Even now, fire safety on construction and refurbishment projects tends to operate wholly independently, with each project having its own set of manually based procedures. More recently, with an ongoing focus on personnel safety and increased attention to setting benchmarks for risk management from the insurance industry, there has been a drive towards harmonisation. JCOP has created a common safety platform across Europe. Incidents such as Notre Dame will hopefully encourage more people to use this guidance.

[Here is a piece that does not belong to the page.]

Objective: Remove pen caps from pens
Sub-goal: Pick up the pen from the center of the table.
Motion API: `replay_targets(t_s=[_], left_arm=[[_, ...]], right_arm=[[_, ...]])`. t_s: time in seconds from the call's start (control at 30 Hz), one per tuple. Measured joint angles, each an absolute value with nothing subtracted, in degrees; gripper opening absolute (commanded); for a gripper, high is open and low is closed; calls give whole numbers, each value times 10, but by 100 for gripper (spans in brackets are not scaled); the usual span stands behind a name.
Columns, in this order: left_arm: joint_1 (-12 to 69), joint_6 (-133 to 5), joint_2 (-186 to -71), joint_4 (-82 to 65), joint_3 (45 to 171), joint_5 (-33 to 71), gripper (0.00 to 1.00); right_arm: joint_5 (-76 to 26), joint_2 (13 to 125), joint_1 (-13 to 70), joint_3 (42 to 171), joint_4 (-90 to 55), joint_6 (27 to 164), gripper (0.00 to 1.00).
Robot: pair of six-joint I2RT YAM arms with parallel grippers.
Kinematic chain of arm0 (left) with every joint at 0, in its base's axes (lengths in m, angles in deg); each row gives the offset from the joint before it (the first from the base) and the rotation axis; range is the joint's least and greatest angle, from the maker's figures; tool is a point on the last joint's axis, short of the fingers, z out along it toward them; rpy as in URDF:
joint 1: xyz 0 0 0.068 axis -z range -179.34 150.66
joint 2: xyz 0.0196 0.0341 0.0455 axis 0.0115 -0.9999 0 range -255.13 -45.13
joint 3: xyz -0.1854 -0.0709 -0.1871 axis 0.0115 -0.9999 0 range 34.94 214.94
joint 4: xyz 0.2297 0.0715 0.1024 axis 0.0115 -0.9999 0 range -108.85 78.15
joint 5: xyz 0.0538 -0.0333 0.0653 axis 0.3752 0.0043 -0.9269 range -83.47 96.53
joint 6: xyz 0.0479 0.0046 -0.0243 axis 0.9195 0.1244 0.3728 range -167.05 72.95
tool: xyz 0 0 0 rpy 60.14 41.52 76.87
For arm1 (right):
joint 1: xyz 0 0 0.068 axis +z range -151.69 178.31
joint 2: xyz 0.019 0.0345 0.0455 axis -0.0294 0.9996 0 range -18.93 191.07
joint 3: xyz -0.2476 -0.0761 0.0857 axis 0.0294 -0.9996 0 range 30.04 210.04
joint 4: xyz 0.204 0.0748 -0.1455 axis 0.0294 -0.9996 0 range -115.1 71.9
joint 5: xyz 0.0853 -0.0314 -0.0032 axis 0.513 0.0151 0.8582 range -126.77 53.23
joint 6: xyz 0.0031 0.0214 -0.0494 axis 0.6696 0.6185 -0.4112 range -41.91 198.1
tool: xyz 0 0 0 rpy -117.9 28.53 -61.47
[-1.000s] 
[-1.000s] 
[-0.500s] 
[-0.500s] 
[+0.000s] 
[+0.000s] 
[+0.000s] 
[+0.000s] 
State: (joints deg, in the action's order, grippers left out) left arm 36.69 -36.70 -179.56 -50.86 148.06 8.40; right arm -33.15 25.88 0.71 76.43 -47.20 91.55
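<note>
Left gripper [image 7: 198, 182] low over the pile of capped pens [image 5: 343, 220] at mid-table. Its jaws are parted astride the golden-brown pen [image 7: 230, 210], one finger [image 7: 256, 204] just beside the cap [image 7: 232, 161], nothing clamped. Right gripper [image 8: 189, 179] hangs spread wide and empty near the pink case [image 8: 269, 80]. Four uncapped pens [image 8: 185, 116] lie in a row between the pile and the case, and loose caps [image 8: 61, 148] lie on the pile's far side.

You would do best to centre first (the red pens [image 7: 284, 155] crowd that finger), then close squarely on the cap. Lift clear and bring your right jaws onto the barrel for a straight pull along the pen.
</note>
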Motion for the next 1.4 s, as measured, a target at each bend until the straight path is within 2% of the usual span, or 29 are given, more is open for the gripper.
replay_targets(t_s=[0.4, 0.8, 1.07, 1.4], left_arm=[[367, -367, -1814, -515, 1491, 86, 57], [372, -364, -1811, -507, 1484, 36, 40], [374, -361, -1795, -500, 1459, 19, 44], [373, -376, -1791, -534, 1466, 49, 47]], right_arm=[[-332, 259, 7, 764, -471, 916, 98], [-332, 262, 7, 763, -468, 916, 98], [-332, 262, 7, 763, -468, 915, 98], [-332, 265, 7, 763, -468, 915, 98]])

So what happens now? By taking a planned approach to fire safety and utilising proactive (WES Hotspot) and reactive (WES3) technology to protect refurbishments and construction projects, both employees and stakeholders will have confidence that this area has been taken seriously. And, as with all things involving risk, the best time to act is before it is needed. Following the Notre Dame fire, Tibor Navracsics, the European Union’s top culture official, summed it up well: ‘We should never forget that there is also a cost of non-action, lack of maintenance or lack of prevention.’